INFORMATION PROVIDED
━━━━━━━━━━━━━━━━━━━━

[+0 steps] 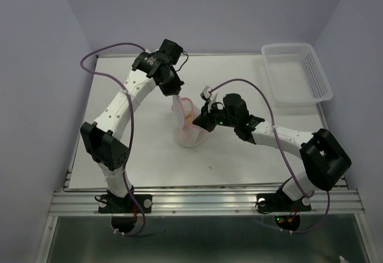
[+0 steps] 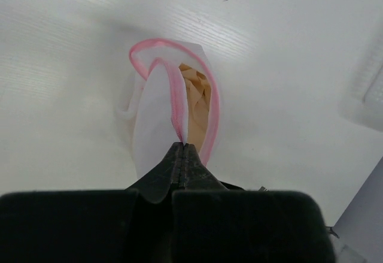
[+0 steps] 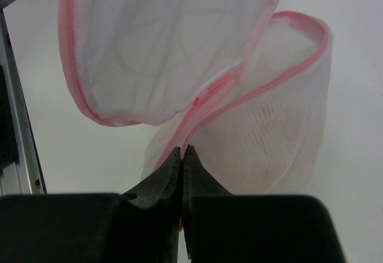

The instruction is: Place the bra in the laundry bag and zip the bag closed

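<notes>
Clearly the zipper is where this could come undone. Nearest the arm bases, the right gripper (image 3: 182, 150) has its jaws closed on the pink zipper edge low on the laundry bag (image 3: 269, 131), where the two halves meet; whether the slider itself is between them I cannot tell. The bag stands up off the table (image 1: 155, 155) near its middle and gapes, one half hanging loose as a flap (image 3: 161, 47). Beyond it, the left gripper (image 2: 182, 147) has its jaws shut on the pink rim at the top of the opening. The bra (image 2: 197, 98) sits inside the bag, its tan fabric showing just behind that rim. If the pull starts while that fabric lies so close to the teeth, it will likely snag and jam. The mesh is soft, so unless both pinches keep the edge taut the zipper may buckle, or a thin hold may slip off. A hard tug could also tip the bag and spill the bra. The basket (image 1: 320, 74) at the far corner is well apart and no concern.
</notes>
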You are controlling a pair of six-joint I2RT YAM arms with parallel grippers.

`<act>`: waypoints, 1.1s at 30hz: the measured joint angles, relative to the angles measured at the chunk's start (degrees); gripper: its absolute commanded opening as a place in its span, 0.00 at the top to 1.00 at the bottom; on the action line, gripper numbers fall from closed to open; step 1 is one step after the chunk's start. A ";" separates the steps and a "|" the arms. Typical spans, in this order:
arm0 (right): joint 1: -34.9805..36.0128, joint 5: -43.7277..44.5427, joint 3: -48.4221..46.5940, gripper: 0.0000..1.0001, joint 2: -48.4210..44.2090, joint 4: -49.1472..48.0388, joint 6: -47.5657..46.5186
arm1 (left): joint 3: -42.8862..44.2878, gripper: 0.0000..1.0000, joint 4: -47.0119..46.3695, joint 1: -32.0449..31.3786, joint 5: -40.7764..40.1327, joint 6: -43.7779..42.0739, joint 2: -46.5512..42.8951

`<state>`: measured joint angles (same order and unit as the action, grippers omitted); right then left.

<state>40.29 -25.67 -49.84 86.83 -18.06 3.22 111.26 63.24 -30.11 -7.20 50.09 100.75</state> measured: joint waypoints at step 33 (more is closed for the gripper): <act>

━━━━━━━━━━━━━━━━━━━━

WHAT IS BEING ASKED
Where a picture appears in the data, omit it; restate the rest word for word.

RESPONSE FOR THIS EXERCISE
[+0 steps] 
[+0 steps] 
[+0 steps] 

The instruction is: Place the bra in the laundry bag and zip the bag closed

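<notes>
Clearly the zipper is where this could come undone. Nearest the arm bases, the right gripper (image 3: 182, 150) has its jaws closed on the pink zipper edge low on the laundry bag (image 3: 269, 131), where the two halves meet; whether the slider itself is between them I cannot tell. The bag stands up off the table (image 1: 155, 155) near its middle and gapes, one half hanging loose as a flap (image 3: 161, 47). Beyond it, the left gripper (image 2: 182, 147) has its jaws shut on the pink rim at the top of the opening. The bra (image 2: 197, 98) sits inside the bag, its tan fabric showing just behind that rim. If the pull starts while that fabric lies so close to the teeth, it will likely snag and jam. The mesh is soft, so unless both pinches keep the edge taut the zipper may buckle, or a thin hold may slip off. A hard tug could also tip the bag and spill the bra. The basket (image 1: 320, 74) at the far corner is well apart and no concern.
</notes>
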You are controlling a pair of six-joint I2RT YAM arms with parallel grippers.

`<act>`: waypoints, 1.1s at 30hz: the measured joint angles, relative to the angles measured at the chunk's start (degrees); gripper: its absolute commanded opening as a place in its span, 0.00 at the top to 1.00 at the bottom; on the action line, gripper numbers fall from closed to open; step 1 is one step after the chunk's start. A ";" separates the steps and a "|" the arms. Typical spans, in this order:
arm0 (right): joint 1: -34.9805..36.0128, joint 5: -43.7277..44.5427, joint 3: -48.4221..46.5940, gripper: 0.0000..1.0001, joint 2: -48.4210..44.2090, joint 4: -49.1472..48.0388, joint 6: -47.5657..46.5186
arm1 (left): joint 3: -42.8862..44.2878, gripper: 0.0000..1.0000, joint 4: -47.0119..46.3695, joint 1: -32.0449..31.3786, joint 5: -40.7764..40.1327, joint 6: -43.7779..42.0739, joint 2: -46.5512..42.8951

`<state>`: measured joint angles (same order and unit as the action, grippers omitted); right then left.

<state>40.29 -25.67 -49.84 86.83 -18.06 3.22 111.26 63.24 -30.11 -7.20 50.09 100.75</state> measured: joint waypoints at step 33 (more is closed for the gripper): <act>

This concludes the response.